Stored items
◆ ◆ ◆ ◆ ◆ ◆ ◆

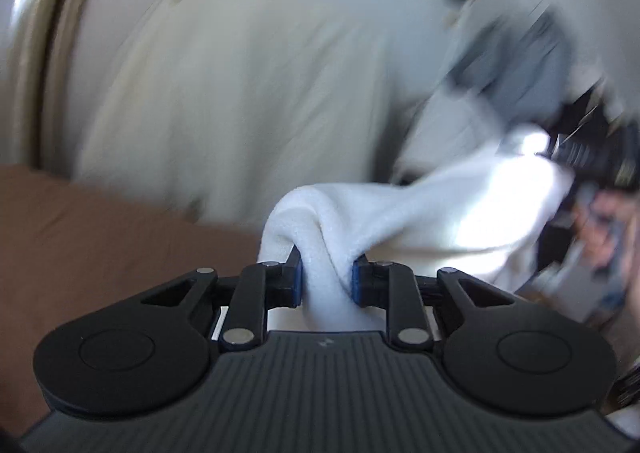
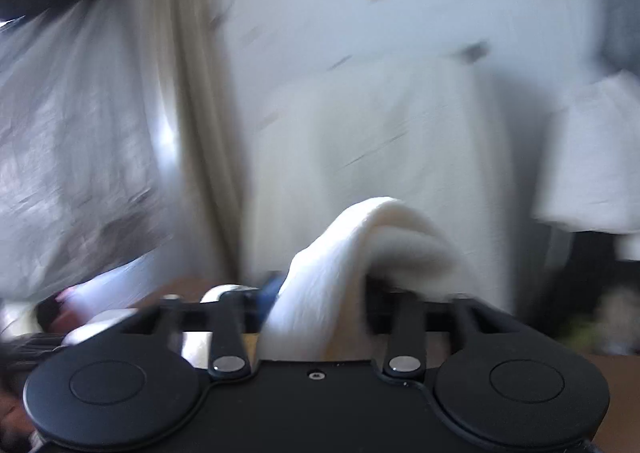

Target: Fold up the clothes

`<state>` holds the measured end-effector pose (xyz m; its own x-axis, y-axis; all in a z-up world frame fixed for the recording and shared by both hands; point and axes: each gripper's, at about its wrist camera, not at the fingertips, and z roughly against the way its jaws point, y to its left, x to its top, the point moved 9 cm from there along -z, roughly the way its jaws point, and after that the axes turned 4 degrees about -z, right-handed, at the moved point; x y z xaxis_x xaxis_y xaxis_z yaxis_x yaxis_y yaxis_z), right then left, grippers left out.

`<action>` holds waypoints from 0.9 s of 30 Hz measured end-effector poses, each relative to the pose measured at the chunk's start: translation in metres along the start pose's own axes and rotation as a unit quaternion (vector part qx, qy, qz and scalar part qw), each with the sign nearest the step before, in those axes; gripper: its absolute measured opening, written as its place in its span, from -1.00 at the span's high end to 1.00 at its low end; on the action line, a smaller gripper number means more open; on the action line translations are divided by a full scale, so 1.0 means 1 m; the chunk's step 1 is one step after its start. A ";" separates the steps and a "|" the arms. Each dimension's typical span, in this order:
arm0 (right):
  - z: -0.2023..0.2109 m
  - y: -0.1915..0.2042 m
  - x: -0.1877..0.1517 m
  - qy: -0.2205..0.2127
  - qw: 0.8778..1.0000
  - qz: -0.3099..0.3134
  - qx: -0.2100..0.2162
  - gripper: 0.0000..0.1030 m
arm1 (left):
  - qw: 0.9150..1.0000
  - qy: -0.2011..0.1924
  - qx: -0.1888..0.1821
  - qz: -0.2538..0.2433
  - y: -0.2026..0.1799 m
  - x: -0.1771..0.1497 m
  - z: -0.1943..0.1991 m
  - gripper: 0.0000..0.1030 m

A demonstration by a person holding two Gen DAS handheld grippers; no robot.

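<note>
Brown bedsheet (image 1: 100, 221) below, pale wall behind | white fleece garment (image 1: 420, 213) slung between grippers, long axis toward 2 o'clock | left gripper (image 1: 326, 281) clamped on one end | right gripper (image 2: 320, 305): cloth between jaws, clamping blurred, cannot tell.

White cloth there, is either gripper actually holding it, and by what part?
The left gripper pinches a bunched fold of the white cloth. The right gripper has another bunch between its fingers; blur hides whether it grips.
</note>
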<state>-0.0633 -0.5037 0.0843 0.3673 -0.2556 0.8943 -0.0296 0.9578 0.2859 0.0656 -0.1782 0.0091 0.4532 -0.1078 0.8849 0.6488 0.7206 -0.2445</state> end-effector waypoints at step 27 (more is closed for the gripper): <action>-0.049 -0.014 -0.255 0.152 0.978 -0.134 0.041 -0.18 | 0.977 0.184 -0.012 -0.110 -0.085 -0.145 -0.047 -0.37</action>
<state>-0.1108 -0.4453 -0.1644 0.6316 -0.4330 0.6431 0.0360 0.8450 0.5336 -0.0266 -0.2558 -0.1166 0.4867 -0.5002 0.7162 0.7675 0.6364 -0.0772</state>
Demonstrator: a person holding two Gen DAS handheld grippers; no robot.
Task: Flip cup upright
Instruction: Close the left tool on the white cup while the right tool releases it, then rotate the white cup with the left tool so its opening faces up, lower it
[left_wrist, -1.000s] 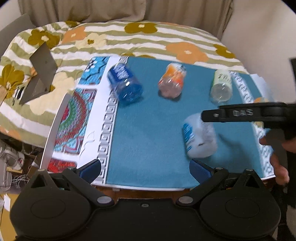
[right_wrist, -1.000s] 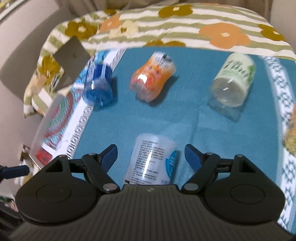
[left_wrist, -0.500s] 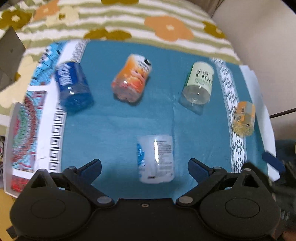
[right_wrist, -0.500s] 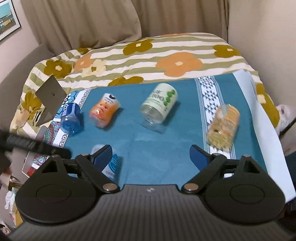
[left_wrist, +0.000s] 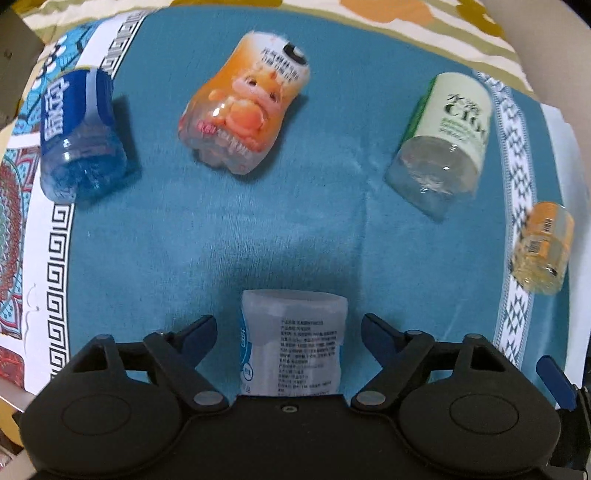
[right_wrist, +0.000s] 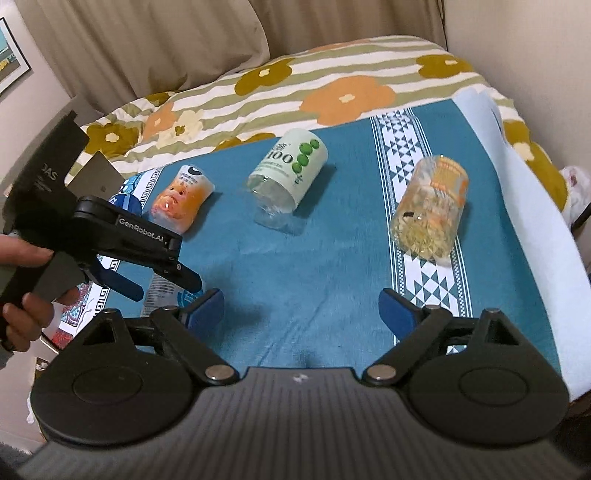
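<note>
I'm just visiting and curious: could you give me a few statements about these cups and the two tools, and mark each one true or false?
1. The white cup lies between the open fingers of the left tool. True.
2. The orange cup stands upright. False: it lies on its side.
3. The right tool grips the yellow cup. False: it is open, and the cup lies apart from it.
4. Five cups lie on the blue cloth. True.

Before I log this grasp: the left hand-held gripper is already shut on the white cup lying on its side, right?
Not quite. In the left wrist view the left hand-held gripper is open: its fingers stand apart on either side of the white cup, not touching it. The cup does lie on its side.
</note>
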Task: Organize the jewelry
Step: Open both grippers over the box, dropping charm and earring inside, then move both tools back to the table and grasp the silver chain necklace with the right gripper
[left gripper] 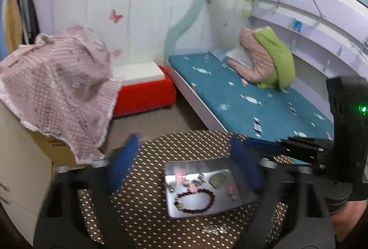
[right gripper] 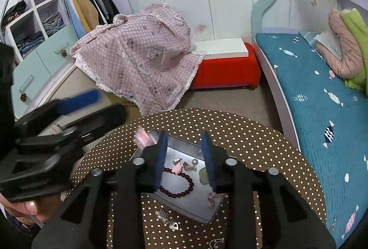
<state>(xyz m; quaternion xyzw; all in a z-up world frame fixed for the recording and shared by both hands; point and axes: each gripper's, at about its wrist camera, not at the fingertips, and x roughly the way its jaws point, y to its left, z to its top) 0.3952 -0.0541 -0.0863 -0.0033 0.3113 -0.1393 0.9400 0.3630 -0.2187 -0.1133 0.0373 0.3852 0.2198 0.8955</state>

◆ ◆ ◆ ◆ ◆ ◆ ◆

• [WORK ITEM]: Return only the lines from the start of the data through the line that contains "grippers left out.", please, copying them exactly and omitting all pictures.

• [ANSWER FOR THIS EXERCISE]:
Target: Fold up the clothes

`<state>` holds the measured end-effector pose (xyz m; its own x-axis, y-axis; all in a z-up world frame fixed for the recording and shared by both hands; point and axes: each gripper's, at about its wrist camera, not at the fingertips, and z roughly against the way its jaws point, y to its left, x to its top, the point moved 9 cm from there along -z, roughly the way its jaws point, and after that the axes turned 4 degrees about -z, right-handed, at the moved point; x y z xaxis_x xaxis_y xaxis_z yaxis_x yaxis_y yaxis_z), right then left, grippers left out.

This answer is now finished.